Because promoters were still feeling their way with festivals in 1969, the shows tended to be disorganized and prone to last-minute decisions, said singer Tracy Nelson, who fronted Mother Earth.
"We did a lot of really fast tap dancing to get the job done," she remembered, speaking from her home in Tennessee.
Fans recall Joni Mitchell walking off the stage in mid-set because she didn't think the audience was attentive enough, and an over-the-top Joplin removing her boots and throwing them into the crowd.
Joplin demanded a bottle of Southern Comfort before she went on and was paid $10,000 for her appearance -- the most of any performer -- while Mitchell initially only got half her fee until David Geffen, her manager, called and pressured the promoters for the rest, recalled Allen Spivak, 66, who took care of the festival's finances.
Magid feels the festival was important because it broke Santana as a national act (something Woodstock usually gets credit for) and opened the door for Little Richard, one of the original rock 'n' roll artists whose popularity ebbed in the '60s, to re-emerge as a major act.
Crosby, Stills and Nash were supposed to make their live debut at Atlantic City but passed in favor of Woodstock, claiming they weren't ready, Magid said.
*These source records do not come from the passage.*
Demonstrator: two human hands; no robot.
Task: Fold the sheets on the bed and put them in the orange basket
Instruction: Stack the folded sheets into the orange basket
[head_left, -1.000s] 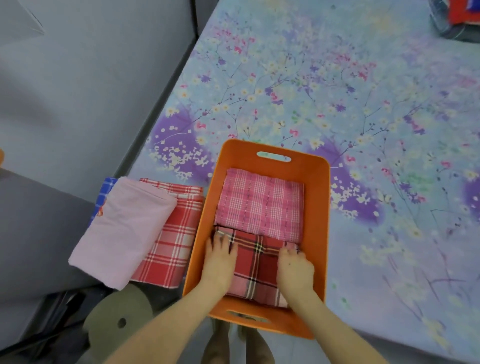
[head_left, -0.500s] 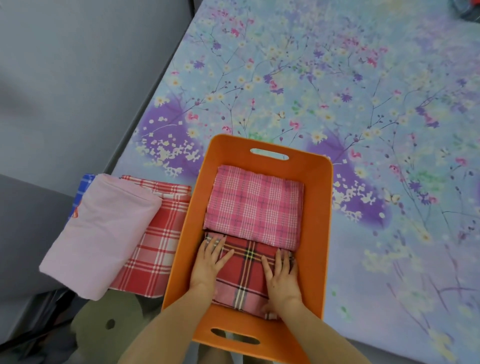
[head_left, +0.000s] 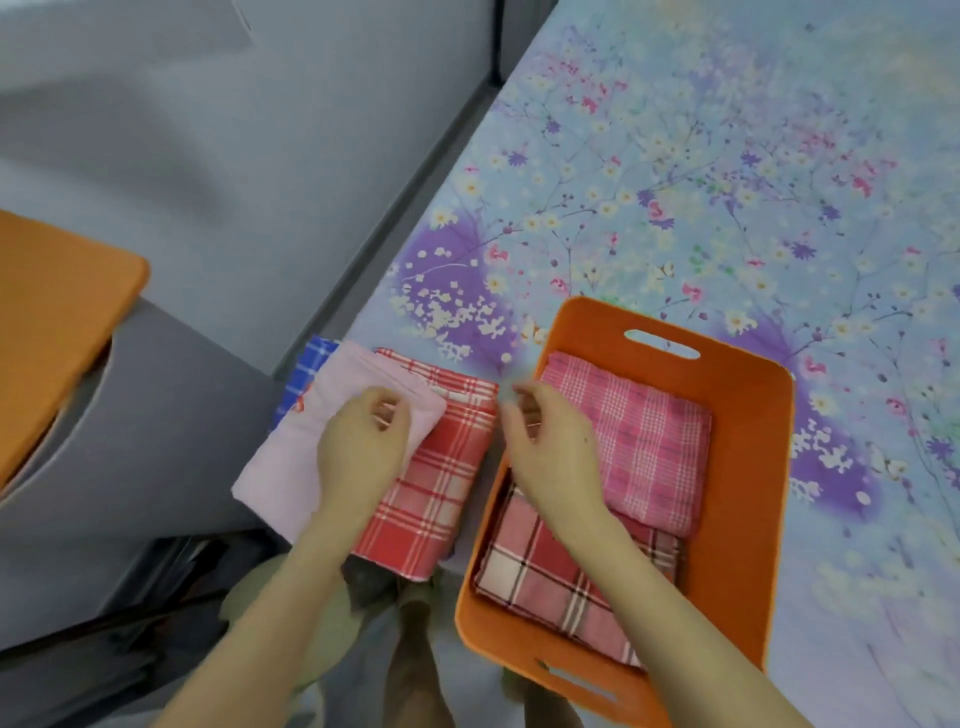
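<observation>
Orange plastic sets the scene: the basket (head_left: 748, 467) sits on the flowered bed (head_left: 675, 182) at its near edge, with a slot handle at each short end. Inside the basket, at its far end, lies a folded pink sheet (head_left: 649, 441) with a fine check. At the basket's near end lies a folded plaid sheet (head_left: 545, 577) in red and white, with its far edge tucked under the pink one. Both lie flat below the basket's rim.

Just left of the basket, three more folded sheets are stacked at the bed's corner. The red sheet (head_left: 436, 493) is nearest the basket, almost touching its left wall. A pale sheet (head_left: 291, 467) lies over the red one's left part. A blue sheet (head_left: 304, 369) peeks out from under the pale one on the side away from the basket.

My left hand (head_left: 363, 452) is over the pale sheet's corner nearest the basket. Its fingers are bent, with the thumb close to them. I cannot tell whether they pinch the cloth or only rest on it. My right hand (head_left: 550, 457) hangs above the basket's left wall, with its fingers loosely curled and holding nothing. Its fingertips are blurred.

Well left of the basket, off the bed, the edge of another orange thing (head_left: 57, 312) rests on a grey surface.
</observation>
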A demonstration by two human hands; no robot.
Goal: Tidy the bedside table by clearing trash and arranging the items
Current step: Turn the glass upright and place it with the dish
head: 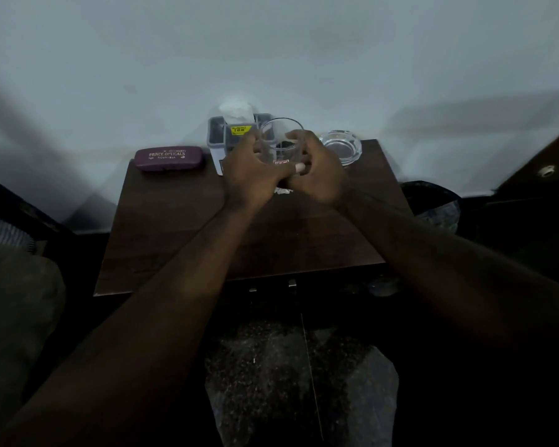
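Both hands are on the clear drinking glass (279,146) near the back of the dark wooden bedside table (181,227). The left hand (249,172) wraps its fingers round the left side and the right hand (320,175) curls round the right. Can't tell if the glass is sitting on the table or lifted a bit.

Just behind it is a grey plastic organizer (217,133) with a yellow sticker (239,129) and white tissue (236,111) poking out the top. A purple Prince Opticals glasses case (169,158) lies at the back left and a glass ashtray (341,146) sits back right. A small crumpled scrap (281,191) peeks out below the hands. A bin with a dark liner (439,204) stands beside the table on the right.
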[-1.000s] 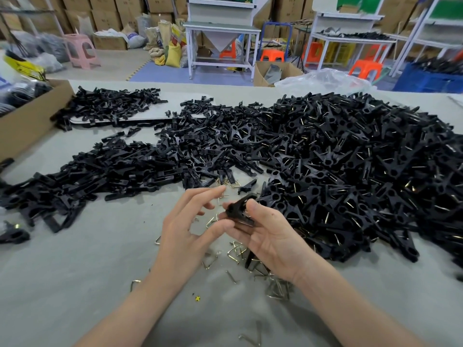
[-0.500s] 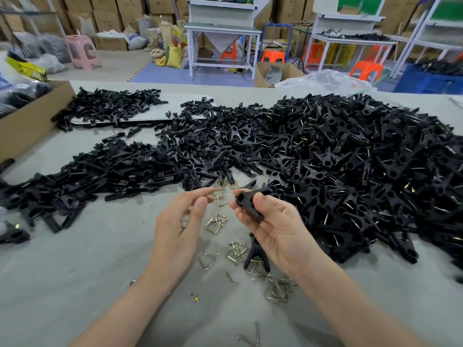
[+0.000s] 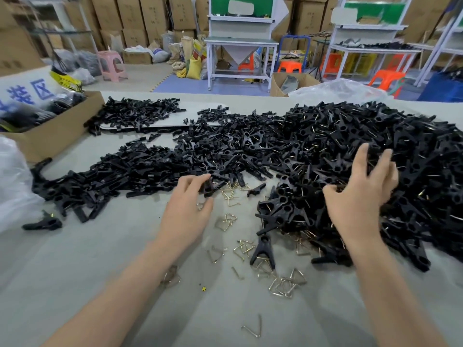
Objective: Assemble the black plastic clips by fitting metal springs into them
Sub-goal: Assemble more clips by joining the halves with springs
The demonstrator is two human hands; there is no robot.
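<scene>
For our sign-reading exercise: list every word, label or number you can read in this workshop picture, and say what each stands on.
"装区": large blue characters on the white sign at the left edge, cut off by the frame.
Yellow tag beside it: print too blurred to read.
Stacked cardboard boxes at the back: markings too small to read.
Nothing else legible.

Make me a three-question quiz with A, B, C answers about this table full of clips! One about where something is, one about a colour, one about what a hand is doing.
1. Where do the loose metal springs lie?
A. on the table between the hands
B. in the cardboard box
C. on the pink stool

2. What colour are the clips?
A. red
B. black
C. white

3. How is the right hand?
A. a closed fist
B. fingers spread over the pile
C. flat on bare table

Answers: 1 A, springs are scattered on the grey table. 2 B, the whole pile is black. 3 B, fingers fan apart above the clips.
</scene>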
The Doors were the only group contacted about performing who turned the offer down, he added.
In the years after the festival, acts such as Santana and Joni Mitchell moved on to become major attractions, and still are. Others, like Iron Butterfly, were big names at the time but have slipped into obscurity since. B.B. King remains a popular touring act, as do Dr. John, the Moody Blues and Chicago.
The Byrds, Creedence and the Airplane -- to name a few -- broke up, while Joplin, Zappa, Buckley and Paul Butterfield are among those who've died.
While the track fell on hard times, the festival was a springboard for the Electric Factory to became a major player in the concert-promotion business.
The brothers were interested in doing another festival in Atlantic City the following year but, according to Herb Spivak, met with resistance from local officials, even though there was support in the business community. Their effort to stage a festival near the Delaware Water Gap in the same era met a similar fate, he added.
"We were outcasts, and nobody wanted any part of festivals because of what had happened at Woodstock," said Spivak, referring to the response of some public officials to the fiasco at the New York festival when many more people turned out than were expected.
Magid left the Electric Factory after the festival, but returned and eventually gained control of half the company, which was bought by SFX and sold to Clear Channel Communications in 2000. At 61, he continues working as a Clear Channel executive.
Kaplan left the music business in 1970 for the self-help movement. Today, he resides in Las Vegas and is involved with a nonprofit network to help people with addictions. A link to the group is contained in a Web site he's set up for the pop festival (www.acpopfestival.com).
At 66, Kaplan sometimes dreams about staging a revival of the Atlantic City event, figuring it would cost $2 million. When asked how much he calculated another festival might cost, Magid replied: "Can't count that high."
The Spivaks also sold their interests in the Electric Factory. Herb Spivak, 73, has gone on to several other successful non-music related businesses, while Allen has retired but sometimes gets involved producing a Broadway show. The third brother died.
While they say they never gave any thought to a movie or a soundtrack -- the likes of which helped turn Woodstock into the watershed event it has become in American pop culture -- Atlantic City's promoters insist they have no regrets over lost opportunities.
They're content, they say, to have put on a festival that was full of fun and free of major hardships for most who attended.
"If we'd had a little more rain and a little turmoil," Herb Spivak said, "Maybe we would have had the Woodstock thing."